Companies in nearly every industry have realized the value of keeping and analyzing information, and using the power of the cloud has become extremely important for those looking to make the most of their data. Arista Networks (NYSE:ANET) has used an open-source philosophy to fight against big-tech rivals, and many clients appreciate the company's different approach to helping them get more value from their information technology efforts.
Coming into Thursday's third-quarter financial report, Arista shareholders believed that the solid growth the cloud and data center business has seen lately would continue. Arista didn't disappoint on that front, blowing past expectations and seeing a better performance ahead.
Let's look more closely at Arista Networks to see how its results are making people more optimistic about its future.
More record results for Arista
Arista Networks' third-quarter results included some unprecedented growth. Sales were up by more than half to $437.6 million, and that was far better than even the ambitious 44% growth rate many investors were looking to see. Adjusted net income doubled from year-ago levels to $128.2 million, and adjusted earnings of $1.62 per share dramatically exceeded the consensus forecast for $1.19 per share among those following the stock.
Arista continued to see growth from across its business. The key product line saw revenue climb 50%, while the services side of the business posted an even faster growth rate approaching 60%. Gross margin held up well, falling by just a tenth of a percentage point to remain above the 64% level. Most importantly, Arista kept its expenses in check. Even with much faster revenue gains, Arista spent just 14% more on research and development expenses, 22% more on sales and marketing costs, and identical amounts on overhead compared to the third quarter of 2016. Interest expense was also down for the period, adding to the boost in Arista's bottom line.
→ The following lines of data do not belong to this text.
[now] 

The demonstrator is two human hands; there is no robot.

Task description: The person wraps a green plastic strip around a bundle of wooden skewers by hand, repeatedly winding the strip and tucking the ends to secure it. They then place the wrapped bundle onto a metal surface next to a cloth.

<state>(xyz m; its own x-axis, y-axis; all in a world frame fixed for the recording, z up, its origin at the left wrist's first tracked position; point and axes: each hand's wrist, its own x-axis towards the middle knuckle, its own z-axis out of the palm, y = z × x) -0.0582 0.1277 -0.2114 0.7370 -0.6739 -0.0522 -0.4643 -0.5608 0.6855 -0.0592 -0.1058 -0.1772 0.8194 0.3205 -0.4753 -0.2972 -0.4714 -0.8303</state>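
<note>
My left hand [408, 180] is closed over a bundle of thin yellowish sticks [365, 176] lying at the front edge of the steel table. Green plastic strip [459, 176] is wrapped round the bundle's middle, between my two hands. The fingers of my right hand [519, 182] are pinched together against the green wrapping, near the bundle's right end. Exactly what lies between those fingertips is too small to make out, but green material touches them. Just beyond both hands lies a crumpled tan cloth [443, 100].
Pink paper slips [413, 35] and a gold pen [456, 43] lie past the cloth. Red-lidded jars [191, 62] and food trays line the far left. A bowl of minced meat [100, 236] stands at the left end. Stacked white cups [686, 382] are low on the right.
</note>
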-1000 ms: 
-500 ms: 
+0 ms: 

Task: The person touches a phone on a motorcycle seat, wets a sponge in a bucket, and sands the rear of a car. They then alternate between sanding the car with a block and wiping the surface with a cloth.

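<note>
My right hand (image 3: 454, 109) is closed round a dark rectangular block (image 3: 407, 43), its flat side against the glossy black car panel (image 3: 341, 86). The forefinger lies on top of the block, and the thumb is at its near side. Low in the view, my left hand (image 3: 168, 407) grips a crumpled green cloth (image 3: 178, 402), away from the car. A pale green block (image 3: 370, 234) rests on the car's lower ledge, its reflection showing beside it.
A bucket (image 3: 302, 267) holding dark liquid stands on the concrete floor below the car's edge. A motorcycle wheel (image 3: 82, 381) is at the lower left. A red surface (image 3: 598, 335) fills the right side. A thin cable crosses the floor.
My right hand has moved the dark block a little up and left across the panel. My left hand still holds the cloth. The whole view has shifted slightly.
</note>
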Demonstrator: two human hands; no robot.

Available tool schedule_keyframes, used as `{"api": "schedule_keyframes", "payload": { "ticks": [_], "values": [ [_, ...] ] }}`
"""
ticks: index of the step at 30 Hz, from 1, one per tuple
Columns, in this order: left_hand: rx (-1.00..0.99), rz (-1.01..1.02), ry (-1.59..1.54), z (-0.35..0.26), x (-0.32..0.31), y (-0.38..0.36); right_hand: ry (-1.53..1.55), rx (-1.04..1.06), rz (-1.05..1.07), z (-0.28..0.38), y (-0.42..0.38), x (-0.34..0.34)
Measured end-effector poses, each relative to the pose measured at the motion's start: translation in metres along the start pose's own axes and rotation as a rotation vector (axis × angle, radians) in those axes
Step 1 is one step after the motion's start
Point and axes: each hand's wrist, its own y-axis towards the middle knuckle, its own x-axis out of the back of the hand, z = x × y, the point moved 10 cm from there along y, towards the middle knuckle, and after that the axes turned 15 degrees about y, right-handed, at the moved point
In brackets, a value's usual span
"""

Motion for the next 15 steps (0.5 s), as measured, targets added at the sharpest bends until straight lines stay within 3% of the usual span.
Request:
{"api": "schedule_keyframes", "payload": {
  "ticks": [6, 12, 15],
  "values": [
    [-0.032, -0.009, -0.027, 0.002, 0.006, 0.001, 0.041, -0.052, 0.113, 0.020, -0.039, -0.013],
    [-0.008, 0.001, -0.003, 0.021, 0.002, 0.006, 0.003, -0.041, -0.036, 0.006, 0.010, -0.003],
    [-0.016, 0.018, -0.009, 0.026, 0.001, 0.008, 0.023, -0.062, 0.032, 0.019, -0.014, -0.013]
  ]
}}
CEO Jayshree Ullal kept things very simple. "I am proud of our record results and profits in Q3 2017," Ullal said. "Our performance validates our meaningful traction with customers as they evolve from legacy to universal cloud networking designs." CFO Ita Brennan was also happy with the way Arista performed and executed during the quarter.
What's ahead for Arista Networks?
A key part of Arista's future success will come from its efforts to help enterprises simplify the way they take advantage of all of the new capabilities in information technology. The Arista Any Cloud software platform will make it easier for users to integrate and manage hybrid clouds across both private cloud data centers and public cloud providers. By allowing users to go beyond the boundaries of any one network, Any Cloud provides for consistent operations, security, and telemetry for a user's entire IT system in an orchestrated and well-managed way.
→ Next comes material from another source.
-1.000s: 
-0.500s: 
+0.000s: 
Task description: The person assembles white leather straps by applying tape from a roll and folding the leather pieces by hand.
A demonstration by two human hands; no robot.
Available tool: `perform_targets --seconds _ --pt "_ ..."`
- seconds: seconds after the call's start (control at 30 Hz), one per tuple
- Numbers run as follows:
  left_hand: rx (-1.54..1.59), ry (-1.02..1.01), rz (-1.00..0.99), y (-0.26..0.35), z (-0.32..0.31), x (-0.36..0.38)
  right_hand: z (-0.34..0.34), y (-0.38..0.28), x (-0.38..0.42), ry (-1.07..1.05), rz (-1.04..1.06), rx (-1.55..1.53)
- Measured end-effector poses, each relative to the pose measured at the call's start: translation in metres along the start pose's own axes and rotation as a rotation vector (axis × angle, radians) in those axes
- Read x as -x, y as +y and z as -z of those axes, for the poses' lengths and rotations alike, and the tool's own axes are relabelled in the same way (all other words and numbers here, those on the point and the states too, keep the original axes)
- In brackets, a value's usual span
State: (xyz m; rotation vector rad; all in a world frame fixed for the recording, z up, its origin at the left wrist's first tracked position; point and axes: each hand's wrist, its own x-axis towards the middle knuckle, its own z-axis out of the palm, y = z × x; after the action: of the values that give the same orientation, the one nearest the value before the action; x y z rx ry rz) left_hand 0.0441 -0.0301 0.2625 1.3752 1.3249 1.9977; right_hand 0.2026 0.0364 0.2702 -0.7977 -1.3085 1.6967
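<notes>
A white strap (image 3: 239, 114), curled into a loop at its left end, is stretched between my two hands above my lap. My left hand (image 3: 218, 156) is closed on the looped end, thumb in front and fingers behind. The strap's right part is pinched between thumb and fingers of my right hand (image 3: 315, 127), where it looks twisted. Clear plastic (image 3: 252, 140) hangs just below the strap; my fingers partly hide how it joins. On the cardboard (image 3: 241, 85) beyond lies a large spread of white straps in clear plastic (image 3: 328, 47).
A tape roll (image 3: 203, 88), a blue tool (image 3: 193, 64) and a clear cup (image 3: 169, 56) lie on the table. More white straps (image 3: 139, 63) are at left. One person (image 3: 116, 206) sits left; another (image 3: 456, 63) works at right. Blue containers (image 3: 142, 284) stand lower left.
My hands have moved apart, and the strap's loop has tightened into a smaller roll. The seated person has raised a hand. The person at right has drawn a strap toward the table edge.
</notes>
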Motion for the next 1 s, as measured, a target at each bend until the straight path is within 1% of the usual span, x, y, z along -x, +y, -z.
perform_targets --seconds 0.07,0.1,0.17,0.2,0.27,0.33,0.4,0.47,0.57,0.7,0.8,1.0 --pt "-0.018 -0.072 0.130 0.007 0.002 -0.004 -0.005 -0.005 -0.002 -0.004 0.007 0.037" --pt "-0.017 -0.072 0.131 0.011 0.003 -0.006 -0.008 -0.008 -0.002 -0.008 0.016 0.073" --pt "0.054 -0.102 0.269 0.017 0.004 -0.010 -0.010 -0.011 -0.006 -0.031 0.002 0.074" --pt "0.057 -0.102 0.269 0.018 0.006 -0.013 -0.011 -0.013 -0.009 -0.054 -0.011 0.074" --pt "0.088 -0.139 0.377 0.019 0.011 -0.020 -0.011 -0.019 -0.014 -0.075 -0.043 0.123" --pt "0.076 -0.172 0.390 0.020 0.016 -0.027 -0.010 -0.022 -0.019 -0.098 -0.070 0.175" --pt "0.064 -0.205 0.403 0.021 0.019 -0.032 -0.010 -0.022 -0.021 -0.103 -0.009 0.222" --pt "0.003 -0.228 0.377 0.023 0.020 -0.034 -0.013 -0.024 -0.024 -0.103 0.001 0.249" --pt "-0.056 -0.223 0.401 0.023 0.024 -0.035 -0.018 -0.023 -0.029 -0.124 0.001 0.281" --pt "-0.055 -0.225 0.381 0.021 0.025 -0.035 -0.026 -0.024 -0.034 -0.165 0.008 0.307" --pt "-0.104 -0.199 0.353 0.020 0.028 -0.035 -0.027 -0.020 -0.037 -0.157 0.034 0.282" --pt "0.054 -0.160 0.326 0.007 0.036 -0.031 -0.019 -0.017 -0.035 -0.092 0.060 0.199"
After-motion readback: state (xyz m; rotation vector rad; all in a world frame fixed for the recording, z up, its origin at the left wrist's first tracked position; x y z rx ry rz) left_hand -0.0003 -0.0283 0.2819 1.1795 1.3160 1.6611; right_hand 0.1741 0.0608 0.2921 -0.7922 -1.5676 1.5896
Arista's growth has been noteworthy. The company made the top 10 in the list of 100 fastest-growing companies from Fortune in September, joining a long list of accolades that Arista has brought home in recent years.
Guidance for the fourth quarter showed Arista's ongoing trajectory. Sales of between $450 million and $465 million would be above the current consensus forecast. Although Arista doesn't give explicit earnings guidance, calls for adjusted gross margin of 63% to 65% and operating margin of 30% to 32% mark improvements from previous guidance and suggest greater levels of efficiency within the tech company.
Arista Networks investors celebrated the news, and the stock soared 10% at midday Friday following the announcement. With no end in sight to the upward path toward adoption of cloud computing and data center optimization technology, Arista has carved out a lucrative niche that could pay off for years to come.